When a line of the material has the word "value" in it, copy that line.

• DATASET CONTENT:
————

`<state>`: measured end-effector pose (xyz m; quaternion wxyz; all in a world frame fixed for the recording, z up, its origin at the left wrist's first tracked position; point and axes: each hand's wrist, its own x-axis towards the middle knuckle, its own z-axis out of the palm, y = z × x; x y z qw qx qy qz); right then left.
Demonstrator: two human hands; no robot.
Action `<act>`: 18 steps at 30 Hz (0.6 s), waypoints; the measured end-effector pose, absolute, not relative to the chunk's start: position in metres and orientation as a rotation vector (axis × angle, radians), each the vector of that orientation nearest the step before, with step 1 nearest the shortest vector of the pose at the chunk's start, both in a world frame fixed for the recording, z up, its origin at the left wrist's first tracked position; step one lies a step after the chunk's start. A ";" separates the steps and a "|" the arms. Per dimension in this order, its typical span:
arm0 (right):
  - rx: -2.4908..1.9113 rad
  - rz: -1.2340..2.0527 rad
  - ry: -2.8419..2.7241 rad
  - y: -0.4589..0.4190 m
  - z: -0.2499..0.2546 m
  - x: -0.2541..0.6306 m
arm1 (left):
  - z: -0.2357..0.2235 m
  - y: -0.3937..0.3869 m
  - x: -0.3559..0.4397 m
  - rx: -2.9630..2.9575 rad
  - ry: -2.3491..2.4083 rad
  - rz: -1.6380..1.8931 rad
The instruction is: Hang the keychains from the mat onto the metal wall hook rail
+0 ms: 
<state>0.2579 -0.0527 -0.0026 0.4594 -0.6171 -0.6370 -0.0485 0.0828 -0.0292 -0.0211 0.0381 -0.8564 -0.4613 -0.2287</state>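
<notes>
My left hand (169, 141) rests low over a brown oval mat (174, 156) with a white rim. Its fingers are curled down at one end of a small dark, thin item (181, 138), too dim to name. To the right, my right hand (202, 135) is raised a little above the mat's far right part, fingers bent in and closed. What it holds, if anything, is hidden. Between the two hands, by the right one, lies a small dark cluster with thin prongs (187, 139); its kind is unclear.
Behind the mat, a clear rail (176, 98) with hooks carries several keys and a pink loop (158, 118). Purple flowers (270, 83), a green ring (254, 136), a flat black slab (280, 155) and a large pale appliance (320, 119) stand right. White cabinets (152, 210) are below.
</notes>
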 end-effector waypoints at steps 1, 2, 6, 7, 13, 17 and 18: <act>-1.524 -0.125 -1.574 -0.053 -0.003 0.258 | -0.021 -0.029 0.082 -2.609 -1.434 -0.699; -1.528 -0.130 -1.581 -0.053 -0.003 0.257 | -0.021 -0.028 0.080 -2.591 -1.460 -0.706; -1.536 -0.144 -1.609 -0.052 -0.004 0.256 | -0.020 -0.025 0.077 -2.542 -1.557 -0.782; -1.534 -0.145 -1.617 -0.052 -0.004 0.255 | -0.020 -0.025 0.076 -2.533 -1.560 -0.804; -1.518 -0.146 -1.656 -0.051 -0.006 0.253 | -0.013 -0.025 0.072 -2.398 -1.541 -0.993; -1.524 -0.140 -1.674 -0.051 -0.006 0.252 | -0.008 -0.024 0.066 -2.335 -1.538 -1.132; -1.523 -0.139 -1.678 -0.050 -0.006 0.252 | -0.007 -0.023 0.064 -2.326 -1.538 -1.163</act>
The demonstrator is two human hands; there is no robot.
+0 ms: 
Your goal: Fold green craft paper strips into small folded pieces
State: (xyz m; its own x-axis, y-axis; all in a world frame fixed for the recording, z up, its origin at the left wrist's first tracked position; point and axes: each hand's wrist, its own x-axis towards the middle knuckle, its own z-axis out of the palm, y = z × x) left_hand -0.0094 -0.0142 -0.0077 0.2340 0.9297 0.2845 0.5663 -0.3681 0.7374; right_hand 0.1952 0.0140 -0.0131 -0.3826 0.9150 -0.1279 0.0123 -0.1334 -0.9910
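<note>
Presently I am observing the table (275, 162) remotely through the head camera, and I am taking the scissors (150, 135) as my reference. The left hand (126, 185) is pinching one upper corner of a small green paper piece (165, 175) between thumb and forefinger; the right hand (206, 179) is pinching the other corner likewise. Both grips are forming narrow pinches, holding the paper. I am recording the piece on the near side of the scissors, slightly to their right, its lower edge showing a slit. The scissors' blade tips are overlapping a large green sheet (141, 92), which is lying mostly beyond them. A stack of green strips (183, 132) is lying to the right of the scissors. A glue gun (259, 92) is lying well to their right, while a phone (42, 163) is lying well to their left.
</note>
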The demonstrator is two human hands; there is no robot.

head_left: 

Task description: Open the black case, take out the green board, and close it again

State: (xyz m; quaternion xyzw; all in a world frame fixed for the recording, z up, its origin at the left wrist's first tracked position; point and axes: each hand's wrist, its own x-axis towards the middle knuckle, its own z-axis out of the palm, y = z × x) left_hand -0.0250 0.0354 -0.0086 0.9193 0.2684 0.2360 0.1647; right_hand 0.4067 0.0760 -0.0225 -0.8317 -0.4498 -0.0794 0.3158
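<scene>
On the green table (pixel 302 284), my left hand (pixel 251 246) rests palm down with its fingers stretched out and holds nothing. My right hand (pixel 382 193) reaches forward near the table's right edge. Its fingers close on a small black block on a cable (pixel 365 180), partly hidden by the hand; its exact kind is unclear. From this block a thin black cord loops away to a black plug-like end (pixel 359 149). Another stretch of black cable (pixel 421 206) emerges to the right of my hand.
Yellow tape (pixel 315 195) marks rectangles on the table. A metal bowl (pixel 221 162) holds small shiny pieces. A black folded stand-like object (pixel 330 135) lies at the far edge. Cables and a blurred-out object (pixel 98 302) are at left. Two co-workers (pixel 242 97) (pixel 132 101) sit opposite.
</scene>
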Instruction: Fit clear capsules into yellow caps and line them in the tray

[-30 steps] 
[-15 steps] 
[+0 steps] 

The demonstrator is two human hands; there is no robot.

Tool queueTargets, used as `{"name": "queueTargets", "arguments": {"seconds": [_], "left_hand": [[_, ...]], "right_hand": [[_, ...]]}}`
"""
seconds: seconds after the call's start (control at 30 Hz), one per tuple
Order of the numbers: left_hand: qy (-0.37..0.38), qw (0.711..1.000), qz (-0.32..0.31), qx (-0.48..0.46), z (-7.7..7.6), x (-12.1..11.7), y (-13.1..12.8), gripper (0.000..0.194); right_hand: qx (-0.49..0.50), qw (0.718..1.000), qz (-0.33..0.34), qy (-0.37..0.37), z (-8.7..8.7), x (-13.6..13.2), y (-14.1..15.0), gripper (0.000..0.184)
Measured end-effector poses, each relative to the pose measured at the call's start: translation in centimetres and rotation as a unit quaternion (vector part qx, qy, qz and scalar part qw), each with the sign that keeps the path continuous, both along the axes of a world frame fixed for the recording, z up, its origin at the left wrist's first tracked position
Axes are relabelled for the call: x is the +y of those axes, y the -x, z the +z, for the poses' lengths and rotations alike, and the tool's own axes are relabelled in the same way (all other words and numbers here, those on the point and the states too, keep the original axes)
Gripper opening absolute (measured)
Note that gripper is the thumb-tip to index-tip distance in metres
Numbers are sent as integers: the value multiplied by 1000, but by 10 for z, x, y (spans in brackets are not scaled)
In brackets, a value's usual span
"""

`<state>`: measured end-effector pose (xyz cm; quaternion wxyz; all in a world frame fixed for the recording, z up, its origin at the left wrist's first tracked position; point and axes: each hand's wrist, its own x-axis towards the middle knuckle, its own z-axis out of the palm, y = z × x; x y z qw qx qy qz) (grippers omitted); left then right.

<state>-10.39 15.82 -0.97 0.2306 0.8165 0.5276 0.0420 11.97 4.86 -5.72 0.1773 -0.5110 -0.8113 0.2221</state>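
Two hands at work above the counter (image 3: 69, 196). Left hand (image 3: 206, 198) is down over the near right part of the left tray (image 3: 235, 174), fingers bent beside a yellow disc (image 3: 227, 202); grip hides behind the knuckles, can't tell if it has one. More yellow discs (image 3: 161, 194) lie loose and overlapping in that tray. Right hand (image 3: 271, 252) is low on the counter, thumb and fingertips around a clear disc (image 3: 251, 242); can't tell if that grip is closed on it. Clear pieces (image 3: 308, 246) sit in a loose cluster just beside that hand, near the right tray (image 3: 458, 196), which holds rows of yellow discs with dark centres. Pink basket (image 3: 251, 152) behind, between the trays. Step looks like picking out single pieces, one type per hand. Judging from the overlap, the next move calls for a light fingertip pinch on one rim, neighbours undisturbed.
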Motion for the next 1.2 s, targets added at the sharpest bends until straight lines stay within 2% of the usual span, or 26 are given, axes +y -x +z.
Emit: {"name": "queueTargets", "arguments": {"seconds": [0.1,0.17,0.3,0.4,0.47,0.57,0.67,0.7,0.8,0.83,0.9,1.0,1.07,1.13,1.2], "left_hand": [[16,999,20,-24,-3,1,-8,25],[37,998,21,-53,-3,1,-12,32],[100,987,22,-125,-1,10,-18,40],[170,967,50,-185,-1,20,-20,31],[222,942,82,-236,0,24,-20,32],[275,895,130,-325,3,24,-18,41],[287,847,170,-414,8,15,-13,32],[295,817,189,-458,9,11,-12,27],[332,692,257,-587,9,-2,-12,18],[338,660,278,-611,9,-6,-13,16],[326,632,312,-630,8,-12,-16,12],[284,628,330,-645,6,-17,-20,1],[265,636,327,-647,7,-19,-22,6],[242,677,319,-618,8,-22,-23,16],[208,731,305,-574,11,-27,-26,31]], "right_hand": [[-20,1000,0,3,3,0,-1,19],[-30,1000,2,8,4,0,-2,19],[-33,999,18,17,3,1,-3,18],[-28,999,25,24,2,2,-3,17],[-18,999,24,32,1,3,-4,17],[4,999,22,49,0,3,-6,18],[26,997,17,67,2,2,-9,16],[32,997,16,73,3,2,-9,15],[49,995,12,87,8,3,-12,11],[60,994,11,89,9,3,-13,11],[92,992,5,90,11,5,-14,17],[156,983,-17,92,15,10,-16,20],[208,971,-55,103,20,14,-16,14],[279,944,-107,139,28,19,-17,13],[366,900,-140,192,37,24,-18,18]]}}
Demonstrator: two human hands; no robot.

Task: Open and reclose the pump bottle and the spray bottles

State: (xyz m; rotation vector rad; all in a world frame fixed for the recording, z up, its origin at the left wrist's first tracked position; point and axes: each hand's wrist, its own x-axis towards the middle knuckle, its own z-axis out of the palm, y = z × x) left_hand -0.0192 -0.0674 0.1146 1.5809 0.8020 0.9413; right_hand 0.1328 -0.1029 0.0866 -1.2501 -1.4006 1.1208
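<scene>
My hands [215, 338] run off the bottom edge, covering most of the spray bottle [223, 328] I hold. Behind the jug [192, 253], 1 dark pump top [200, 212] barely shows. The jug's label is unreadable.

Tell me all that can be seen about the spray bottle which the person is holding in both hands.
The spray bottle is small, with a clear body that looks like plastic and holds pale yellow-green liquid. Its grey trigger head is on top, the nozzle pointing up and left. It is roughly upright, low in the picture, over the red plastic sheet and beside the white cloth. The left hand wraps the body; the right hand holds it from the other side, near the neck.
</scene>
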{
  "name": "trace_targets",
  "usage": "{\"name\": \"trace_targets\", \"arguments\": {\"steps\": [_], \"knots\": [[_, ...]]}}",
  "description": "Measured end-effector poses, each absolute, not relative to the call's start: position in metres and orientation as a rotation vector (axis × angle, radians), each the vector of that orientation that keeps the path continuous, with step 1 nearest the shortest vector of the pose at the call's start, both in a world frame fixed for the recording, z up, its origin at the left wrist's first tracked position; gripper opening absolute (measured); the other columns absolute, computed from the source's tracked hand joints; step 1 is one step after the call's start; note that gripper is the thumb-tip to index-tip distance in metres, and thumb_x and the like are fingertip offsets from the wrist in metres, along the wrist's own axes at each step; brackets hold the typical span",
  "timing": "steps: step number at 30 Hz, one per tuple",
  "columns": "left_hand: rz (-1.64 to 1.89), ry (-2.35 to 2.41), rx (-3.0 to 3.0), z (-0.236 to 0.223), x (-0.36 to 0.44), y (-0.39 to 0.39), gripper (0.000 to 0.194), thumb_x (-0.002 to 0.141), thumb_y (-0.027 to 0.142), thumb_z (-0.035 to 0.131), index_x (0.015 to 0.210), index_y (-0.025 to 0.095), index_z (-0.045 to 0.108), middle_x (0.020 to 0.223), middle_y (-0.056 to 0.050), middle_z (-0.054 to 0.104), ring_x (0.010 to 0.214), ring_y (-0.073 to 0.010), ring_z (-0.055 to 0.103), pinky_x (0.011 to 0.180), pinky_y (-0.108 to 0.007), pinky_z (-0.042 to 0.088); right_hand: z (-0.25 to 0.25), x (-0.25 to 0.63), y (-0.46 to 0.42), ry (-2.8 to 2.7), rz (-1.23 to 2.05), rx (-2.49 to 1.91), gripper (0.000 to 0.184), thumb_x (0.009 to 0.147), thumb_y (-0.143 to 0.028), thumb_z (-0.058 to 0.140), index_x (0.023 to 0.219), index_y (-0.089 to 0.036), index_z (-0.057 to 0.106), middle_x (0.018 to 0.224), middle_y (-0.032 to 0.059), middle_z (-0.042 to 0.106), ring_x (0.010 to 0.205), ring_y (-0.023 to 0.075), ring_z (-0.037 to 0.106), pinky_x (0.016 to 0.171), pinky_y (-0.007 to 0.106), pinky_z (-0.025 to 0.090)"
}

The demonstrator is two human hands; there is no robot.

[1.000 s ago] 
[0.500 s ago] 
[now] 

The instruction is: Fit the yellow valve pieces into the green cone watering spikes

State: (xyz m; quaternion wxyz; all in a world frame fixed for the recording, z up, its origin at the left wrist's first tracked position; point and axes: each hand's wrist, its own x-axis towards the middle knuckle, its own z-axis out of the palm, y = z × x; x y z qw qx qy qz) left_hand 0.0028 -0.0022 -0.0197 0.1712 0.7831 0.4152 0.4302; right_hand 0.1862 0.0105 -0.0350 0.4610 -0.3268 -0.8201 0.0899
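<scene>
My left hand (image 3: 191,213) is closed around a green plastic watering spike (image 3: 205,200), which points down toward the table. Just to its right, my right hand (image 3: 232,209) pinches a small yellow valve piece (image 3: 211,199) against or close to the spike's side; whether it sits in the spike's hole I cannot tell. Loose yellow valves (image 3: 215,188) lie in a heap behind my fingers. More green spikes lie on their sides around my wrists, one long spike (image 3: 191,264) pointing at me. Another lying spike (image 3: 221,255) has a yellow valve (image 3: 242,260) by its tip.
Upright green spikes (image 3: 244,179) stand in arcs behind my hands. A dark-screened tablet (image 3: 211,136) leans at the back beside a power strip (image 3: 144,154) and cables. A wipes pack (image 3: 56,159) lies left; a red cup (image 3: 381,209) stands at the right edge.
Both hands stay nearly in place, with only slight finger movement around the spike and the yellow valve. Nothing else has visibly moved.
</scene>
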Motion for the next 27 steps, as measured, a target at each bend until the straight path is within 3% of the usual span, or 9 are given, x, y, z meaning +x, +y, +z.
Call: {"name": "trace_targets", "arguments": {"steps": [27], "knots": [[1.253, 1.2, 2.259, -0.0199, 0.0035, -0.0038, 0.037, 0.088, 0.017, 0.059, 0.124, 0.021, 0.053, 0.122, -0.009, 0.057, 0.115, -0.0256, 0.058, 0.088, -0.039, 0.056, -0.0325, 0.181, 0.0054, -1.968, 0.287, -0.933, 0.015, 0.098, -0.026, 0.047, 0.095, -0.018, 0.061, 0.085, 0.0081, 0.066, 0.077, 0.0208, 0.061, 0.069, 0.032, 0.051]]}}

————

• ANSWER SPACE:
Numbers are sent as integers: the value multiplied by 1000, but by 10 for z, x, y (spans in brackets are not scaled)
In brackets, a value's usual span

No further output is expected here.